人型となればミリィの影移動による拘束が有効だ。


「拘束します!」


「助かるわ!」


マリーがスケリトル・ソルジャーの剣を躱しながら神剣に魔力を込めて振るうと一撃で魔石へと還る。


スケリトル・ソルジャーは刃こぼれのひどい剣を所持しており


攻撃力が低いと思われがちだが、実際刃こぼれのひどい剣で斬られると


傷口が裂傷に近くなるため、治りが遅くなる特徴がある。


治癒術師がいれば問題はないが

仮にいない場合は怪我を負うたびに飲料タイプの回復薬を使わされるので


冒険者たちからは効率が悪い魔物として好まれていない。


スケリトル・ソルジャーを順番に討伐していくと、一際魔力の濃い個体が現れる。

五段階目の魔物。スケリトル・キング


手にはカトラスのような武器を身につけており、指には宝石の数々。

売却すれば一気に大金が手に入るダンジョンでは人気の魔物だ。


倒せる冒険者は限られるが、その分リターンも大きい。


実力が足りない冒険者がこの魔物と遭遇し、何とか倒そうと挑み命を落とすケースも少なくない。


これにはレルゲン達も冒険者らしく目を輝かせて


「そこを動くなよ」


とやる気満々で武器を構えるのだった。


スケリトル・キングを討伐し、宝石と魔石をしっかり回収してから更に上層階を目指す。


十三層の中階に差し掛かった時に発見した小部屋に宝箱がポツンと置かれている。


それを見たミリィ以外の三人が


「罠だな」


「罠ね」


「罠ですね」


と一瞬で罠認定するが、ミリィは「罠ですかね?」とまだ半信半疑の様子だった。

それを聞いたレルゲンが


「十一層での転移事件を忘れたのか?」


とミリィに問うが、ミリィも応戦する。


「そう思わせておいての純粋な宝箱かもですよ?」


「だからって攻略で必要なものとも限らない」


かなり疑心暗鬼のレルゲンを納得させるために、ミリィが思いつく。


「ここでレルゲンさんの念動魔術ですよ。
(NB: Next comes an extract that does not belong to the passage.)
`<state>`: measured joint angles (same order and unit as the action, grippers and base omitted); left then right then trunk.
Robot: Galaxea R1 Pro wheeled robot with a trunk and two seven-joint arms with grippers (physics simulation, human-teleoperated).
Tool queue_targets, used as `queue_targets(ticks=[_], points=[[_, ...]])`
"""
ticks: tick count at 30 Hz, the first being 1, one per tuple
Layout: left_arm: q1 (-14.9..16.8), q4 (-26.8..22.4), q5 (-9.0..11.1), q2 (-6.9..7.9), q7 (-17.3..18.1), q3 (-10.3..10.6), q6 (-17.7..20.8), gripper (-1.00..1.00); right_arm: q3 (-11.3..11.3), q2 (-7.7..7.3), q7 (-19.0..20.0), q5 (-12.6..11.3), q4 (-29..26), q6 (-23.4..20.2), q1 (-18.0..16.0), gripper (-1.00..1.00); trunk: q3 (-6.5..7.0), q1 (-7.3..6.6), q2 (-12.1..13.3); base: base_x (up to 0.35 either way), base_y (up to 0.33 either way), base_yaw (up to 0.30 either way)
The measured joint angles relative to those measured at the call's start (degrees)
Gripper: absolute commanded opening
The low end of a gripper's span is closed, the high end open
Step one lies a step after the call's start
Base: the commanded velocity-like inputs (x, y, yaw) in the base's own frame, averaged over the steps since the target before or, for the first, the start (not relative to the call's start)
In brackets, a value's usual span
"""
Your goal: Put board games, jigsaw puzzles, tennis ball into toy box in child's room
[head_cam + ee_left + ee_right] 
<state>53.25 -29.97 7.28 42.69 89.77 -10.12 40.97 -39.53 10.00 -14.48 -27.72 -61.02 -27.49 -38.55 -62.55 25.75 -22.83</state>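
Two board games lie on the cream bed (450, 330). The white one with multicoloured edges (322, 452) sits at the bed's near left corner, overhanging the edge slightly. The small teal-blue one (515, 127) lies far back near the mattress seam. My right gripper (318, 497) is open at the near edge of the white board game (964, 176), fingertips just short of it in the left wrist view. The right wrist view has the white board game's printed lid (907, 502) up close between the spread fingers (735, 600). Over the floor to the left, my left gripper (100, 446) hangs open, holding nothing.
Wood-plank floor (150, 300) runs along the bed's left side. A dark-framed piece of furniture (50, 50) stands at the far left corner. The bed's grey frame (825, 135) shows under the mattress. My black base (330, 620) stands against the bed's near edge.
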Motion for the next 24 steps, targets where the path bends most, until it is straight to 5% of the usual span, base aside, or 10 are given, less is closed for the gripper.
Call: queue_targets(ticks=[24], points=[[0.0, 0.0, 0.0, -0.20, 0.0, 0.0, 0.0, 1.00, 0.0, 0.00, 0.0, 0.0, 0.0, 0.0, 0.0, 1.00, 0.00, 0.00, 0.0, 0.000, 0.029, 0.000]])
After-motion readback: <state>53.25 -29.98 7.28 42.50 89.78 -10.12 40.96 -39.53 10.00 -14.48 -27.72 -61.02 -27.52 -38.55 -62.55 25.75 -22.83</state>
遠隔で開けてしまえばいいじゃないですか」


「わかったよ_セレス。一応バフを一通り頼む」


「本当に開けるのですね…分かりました」


バフが掛け終わってからレルゲン達は部屋の外まで行き、宝箱を遠隔で開ける。


すると意外にも何も起こらず、中には光の球のようなものが一つだけ入っていた。


「レルゲン、あの球_多分この剣にはめ込める奴だと思う」


「わかった。取り出そう」


念動魔術で宝箱から取り出した瞬間、部屋に警報音が鳴り響き、部屋の扉が閉まっていく。


レルゲンが音に驚いて一瞬操作を誤りそうになったが、

扉が閉まりきる前に球を取り出し、部屋は二度と開くことはなかった。


「管理者がいたら怒られそうだな」


「取れたんだから別にいいでしょ。見せて」


マリーに取り出した球を渡すと、その球の発光は徐々に小さくなり、

やがて透明の球へと変化する。


「入りそうか?」


マリーが神剣に空いている左右の穴に球を近づけると、吸い込まれるように球がぴったり嵌まる。


「「「おお!!」」」


三人が声を上げて盛り上げるが、ミリィは首を傾げていた。


マリーが神剣を見ると刀身が若干太くなり、重さも増しているようだ。


しかし、元々マリーが使用していた王国の宝剣はもっと重かったらしく


重量の増加は全く気にならないとのことでレルゲンは安堵する。


「これは開けて良かったという事ですかね?」


「ミリィ!大手柄よ!!」


マリーが大変喜んでいる。


「だそうですよ?レルゲンさん」


いたずらっぽくミリィがレルゲンに片目を閉じながら言い寄る。


「わかった、悪かった。ただ、今後また開けるときは遠隔で開ける他なくなったな」


「それはご自身の長所を活かしていきましょう!」


今後も宝箱は全て開けなくてはいけなくなったレルゲンの心労は溜まっていくだろう。


十三層のボス部屋の前に到着すると、中間地点と思われる魔法陣が光輝いている。


いつも通りセレスティアのバフをかけ終わってから魔法陣に乗り、攻略本部に通じていることを確かめる。


改めてボス部屋の扉まで転移し、これでスケリトル・ファラルの再討伐の心配は無くなった。


扉は二重構造になっているようなデザインが途中で大きく分けられているような構造をしており、中に入ると奥から火の照明が順々について明るくなり、ボスの全容が明らかになった。